Adverse Drug Reactions (ADR)
Anaphylaxis, severe skin reactions (Stevens-Johnson Syndrome, toxic epidermal necrolysis), Clostridium difficile-associated diarrhea, Hepatitis, Acute renal failure, Agranulocytosis, Thrombocytopenia.
Contraindications
- Hypersensitivity to cefditoren or other cephalosporins.
- Carnitine deficiency or inborn errors of metabolism leading to carnitine deficiency.
- Milk protein hypersensitivity (due to the presence of sodium caseinate in some formulations).
Drug Interactions
- Antacids (aluminum or magnesium-containing): Reduced cefditoren absorption. Administer at least 2 hours apart.
- H2-receptor antagonists (e.g., famotidine): Reduced cefditoren absorption.
- Probenecid: Increases cefditoren plasma concentration.
- Anticoagulants: May potentiate anticoagulant effects.
- Bacteriostatic antibiotics: May antagonize cefditoren’s bactericidal activity.
- Oral contraceptives: Potential for reduced contraceptive efficacy (though not definitively established).
Pregnancy and Breastfeeding
- Pregnancy: Pregnancy Category B. Use only if clearly needed.
- Breastfeeding: Cefditoren is excreted in rat milk. Caution is advised in human breastfeeding.
Drug Profile Summary
- Mechanism of Action: Inhibits bacterial cell wall synthesis by binding to penicillin-binding proteins.
- Side Effects: Diarrhea, headache, nausea, vomiting, abdominal pain, rare but serious effects include C. difficile infection, Stevens-Johnson syndrome, seizures.
- Contraindications: Cephalosporin allergy, carnitine deficiency, milk protein hypersensitivity.
- Drug Interactions: Antacids, H2-receptor antagonists, probenecid, anticoagulants.
- Pregnancy & Breastfeeding: Use with caution if benefits outweigh risks.
- Dosage: Refer to detailed dosage section above.

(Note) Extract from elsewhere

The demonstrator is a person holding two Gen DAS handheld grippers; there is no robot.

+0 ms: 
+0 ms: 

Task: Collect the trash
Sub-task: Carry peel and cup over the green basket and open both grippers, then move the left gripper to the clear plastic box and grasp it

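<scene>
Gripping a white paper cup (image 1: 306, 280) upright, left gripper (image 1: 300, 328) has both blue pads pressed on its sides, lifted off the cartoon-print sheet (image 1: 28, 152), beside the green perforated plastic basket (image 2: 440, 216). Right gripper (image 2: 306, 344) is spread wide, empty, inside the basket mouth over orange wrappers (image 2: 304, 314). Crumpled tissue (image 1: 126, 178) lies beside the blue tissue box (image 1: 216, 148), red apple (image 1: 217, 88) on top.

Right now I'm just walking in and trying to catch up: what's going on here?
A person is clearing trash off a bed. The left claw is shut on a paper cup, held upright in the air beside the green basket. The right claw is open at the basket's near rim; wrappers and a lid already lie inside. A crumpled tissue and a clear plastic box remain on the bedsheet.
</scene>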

- Monitoring Parameters: Renal function, signs of superinfection (e.g., thrush, vaginal yeast infection), signs of allergic reaction.
Popular Combinations
Cefditoren is not typically used in combination with other antibiotics.
Precautions
- History of penicillin allergy.
- Renal/hepatic impairment.
- Gastrointestinal disease (colitis).
- Seizure disorders.
- Monitor for signs of superinfection.
- Concomitant use of anticoagulants.
FAQs
Q1: What is the recommended dosage for Cefditoren?

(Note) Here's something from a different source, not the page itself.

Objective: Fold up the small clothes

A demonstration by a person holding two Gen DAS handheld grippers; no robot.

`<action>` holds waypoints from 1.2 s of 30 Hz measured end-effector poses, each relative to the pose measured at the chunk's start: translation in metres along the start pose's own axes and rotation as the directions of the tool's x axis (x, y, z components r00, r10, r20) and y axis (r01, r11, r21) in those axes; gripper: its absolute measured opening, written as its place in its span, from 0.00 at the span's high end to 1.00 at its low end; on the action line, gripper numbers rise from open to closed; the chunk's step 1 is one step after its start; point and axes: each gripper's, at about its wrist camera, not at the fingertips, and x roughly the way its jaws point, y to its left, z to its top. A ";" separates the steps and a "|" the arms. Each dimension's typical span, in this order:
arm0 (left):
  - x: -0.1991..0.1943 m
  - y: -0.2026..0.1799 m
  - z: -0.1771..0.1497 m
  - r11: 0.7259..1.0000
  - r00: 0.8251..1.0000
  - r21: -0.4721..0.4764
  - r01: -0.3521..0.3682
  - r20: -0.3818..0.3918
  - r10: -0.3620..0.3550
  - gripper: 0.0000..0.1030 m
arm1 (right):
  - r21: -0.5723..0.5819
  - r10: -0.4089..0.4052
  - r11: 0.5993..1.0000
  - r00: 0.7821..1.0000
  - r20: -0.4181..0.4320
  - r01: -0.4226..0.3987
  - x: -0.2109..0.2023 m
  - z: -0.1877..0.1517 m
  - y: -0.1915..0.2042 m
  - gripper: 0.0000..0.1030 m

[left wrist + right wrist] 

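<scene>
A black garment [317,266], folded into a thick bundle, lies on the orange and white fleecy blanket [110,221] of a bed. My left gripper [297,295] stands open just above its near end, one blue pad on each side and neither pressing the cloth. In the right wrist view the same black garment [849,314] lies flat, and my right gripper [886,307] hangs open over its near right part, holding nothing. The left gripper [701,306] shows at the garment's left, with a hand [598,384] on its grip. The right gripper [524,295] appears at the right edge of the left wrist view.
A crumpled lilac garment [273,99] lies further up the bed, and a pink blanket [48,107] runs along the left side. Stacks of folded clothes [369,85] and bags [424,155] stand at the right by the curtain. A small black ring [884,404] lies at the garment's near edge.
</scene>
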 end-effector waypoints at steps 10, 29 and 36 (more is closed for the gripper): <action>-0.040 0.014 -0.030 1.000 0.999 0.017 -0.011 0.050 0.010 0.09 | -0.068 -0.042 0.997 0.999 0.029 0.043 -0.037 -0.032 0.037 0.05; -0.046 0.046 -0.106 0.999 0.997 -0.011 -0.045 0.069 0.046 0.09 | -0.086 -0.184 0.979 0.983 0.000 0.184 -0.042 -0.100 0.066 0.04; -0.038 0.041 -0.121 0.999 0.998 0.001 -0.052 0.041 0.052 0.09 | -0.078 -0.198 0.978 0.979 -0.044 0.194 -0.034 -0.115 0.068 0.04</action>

A: See detailed dosage section above for adult, pediatric, and special population dosing.
Q2: What are the most common side effects?
A: The most common side effects are diarrhea, headache, nausea, and vomiting.
Q3: Is Cefditoren safe in pregnancy?
A: Cefditoren is Pregnancy Category B. It should be used during pregnancy only if the potential benefit justifies the potential risk to the fetus.
Q4: Can Cefditoren be used in patients with renal impairment?
A: Yes, but dosage adjustments are often necessary depending on the degree of impairment. See the detailed dosage guidelines above.
Q5: What are the contraindications to Cefditoren use?
A: Hypersensitivity to cefditoren or other cephalosporins, carnitine deficiency, and milk protein hypersensitivity.
Q6: Does Cefditoren interact with other medications?
A: Yes, cefditoren can interact with antacids, H2-receptor antagonists, probenecid, and anticoagulants among others.
Q7: What is the mechanism of action of Cefditoren?
A: Cefditoren inhibits bacterial cell wall synthesis by binding to and inactivating penicillin-binding proteins (PBPs).
Q8: How is Cefditoren eliminated from the body?
A: Primarily through renal excretion.
Q9: What type of antibiotic is Cefditoren?
A: It is a third-generation cephalosporin antibiotic.
Q10: What infections is Cefditoren commonly used to treat?
A: Cefditoren is used to treat community-acquired pneumonia, acute bacterial exacerbations of chronic bronchitis, pharyngitis/tonsillitis, and uncomplicated skin and skin structure infections.